Het moment duurde een aantal seconden, hooguit vijf. Maandagochtend half acht. Ik keek uit het raam van de trein die nog stilstond op perron 2a. Weinig verwachtingsvol. Druk weekend achter de rug, niet echt een opwindende week voor de boeg. En toen in één keer stond hij daar. Zo maar uit het niets, leek het wel. Alsof God himself hem uit de hemel daar had laten landen. Terwijl ik natuurlijk wist dat ook hij gewoon met de roltrap op dat perron was gekomen. Peter Sloterdijk.

 
 

Mijn gedachten gingen terug naar het jaar 2005. Ik volgde toen een cursusweekend bij de Internationale School voor Wijsbegeerte (ISVW) in Leusden. Peter Sloterdijk was de gast. De voertaal was Duits. Sloterdijk praatte zacht, binnensmonds ook. Ik heb er weinig van begrepen dat weekend.

Maar die twee dagen waren magisch. De lucht trilde, je voelde het voorrecht in de nabijheid van een groot iemand te mogen verkeren. Later las ik dat Sloterdijk een filosoof is van het kaliber Nietzsche. Zo zal hij na zijn overlijden de geschiedenis ingaan.

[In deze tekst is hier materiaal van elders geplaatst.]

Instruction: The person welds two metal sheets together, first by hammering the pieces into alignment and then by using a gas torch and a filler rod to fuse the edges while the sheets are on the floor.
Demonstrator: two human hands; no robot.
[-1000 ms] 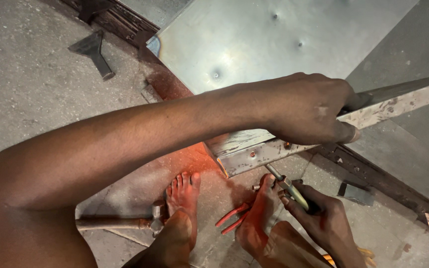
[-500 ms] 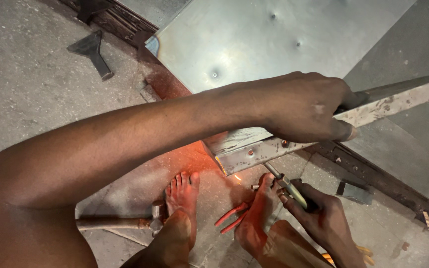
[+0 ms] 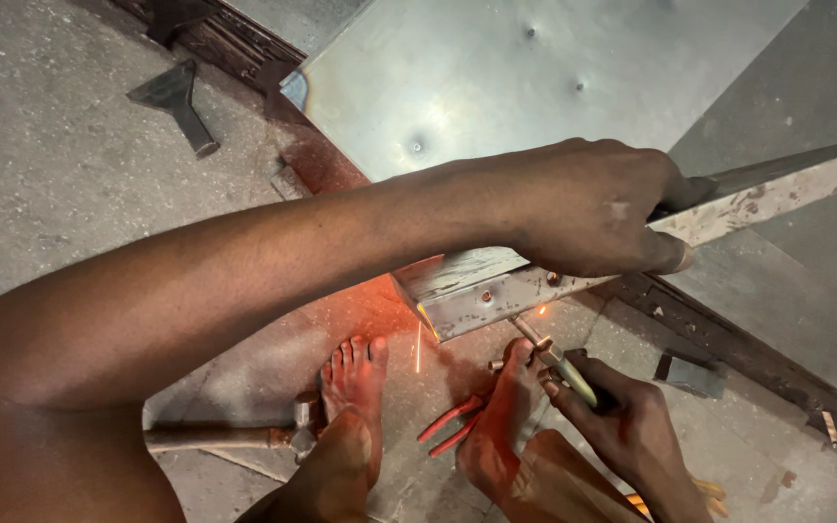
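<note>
Not much has shifted since a second ago: my left hand point(image 3: 593, 208) has stayed clamped on the metal bar point(image 3: 777, 194), though now a few sparks are dropping off the bar's near end, which weren't there before. The bar runs from the center of the frame out to the right edge, a touch uphill, and its cut end point(image 3: 433, 315) sits just above my feet.

My right hand point(image 3: 622, 426), lower right, is wrapped around the welding holder point(image 3: 573, 373), with the rod tip touching the bar's lower face near the center. So both hands are gripping, nothing loose.

The steel sheet point(image 3: 496, 87) fills the top middle, its left corner poking toward the upper left, and the bar lies along its lower edge. A rusty frame rail point(image 3: 728, 339) runs diagonally under the bar toward the lower right.

Room is tight down low: red pliers point(image 3: 452, 426) lie touching my right foot point(image 3: 496, 426), and a hammer point(image 3: 244, 436) sits just left of my left foot point(image 3: 351, 387). The bare concrete at left is open, apart from a scraper point(image 3: 176, 102) in the upper left.
</note>
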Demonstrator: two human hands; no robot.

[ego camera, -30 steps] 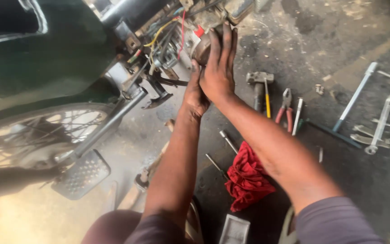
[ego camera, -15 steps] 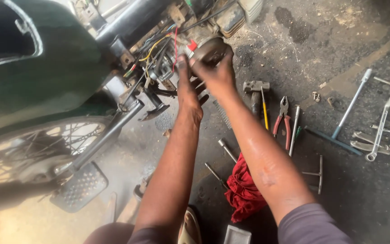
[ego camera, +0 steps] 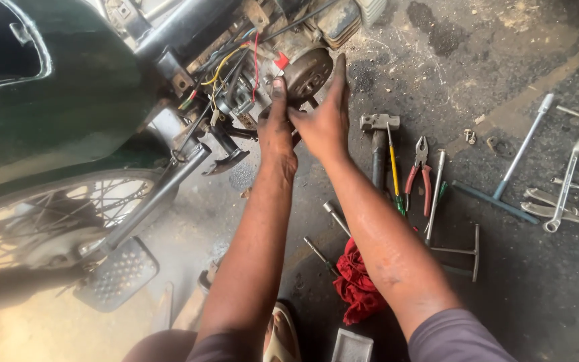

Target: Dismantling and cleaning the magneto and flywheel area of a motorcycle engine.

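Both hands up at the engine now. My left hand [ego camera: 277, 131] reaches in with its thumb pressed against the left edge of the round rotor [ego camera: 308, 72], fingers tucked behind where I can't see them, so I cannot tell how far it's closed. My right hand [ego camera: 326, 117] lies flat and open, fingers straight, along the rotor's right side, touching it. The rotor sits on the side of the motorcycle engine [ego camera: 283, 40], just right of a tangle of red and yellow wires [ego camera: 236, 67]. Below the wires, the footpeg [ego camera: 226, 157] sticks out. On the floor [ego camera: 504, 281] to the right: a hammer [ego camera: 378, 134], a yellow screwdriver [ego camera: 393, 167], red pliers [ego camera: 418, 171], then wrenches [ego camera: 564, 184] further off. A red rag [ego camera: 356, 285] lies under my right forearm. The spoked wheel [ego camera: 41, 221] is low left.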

En nu liep hij daar. Op perron 2a. Niemand leek hem op te merken. Terwijl mijn hart oversloeg. Alsof je oog in oog stond met een stervoetballer. Wat zou hij het afgelopen weekend in Nederland gedaan hebben?, vroeg ik mij af. Op bezoek bij een vriend of vriendin? En zou hij dan hebben uitgeslapen of juist niet? Of zou hij gewoon beroepsmatig een lezing hebben gehouden? De man keek verwilderd om zich heen. Voor de zekerheid controleerde hij nog een keer of hij wel op het goede perron stond.

De nieuwe Nietzsche moet zelf zijn koffers dragen.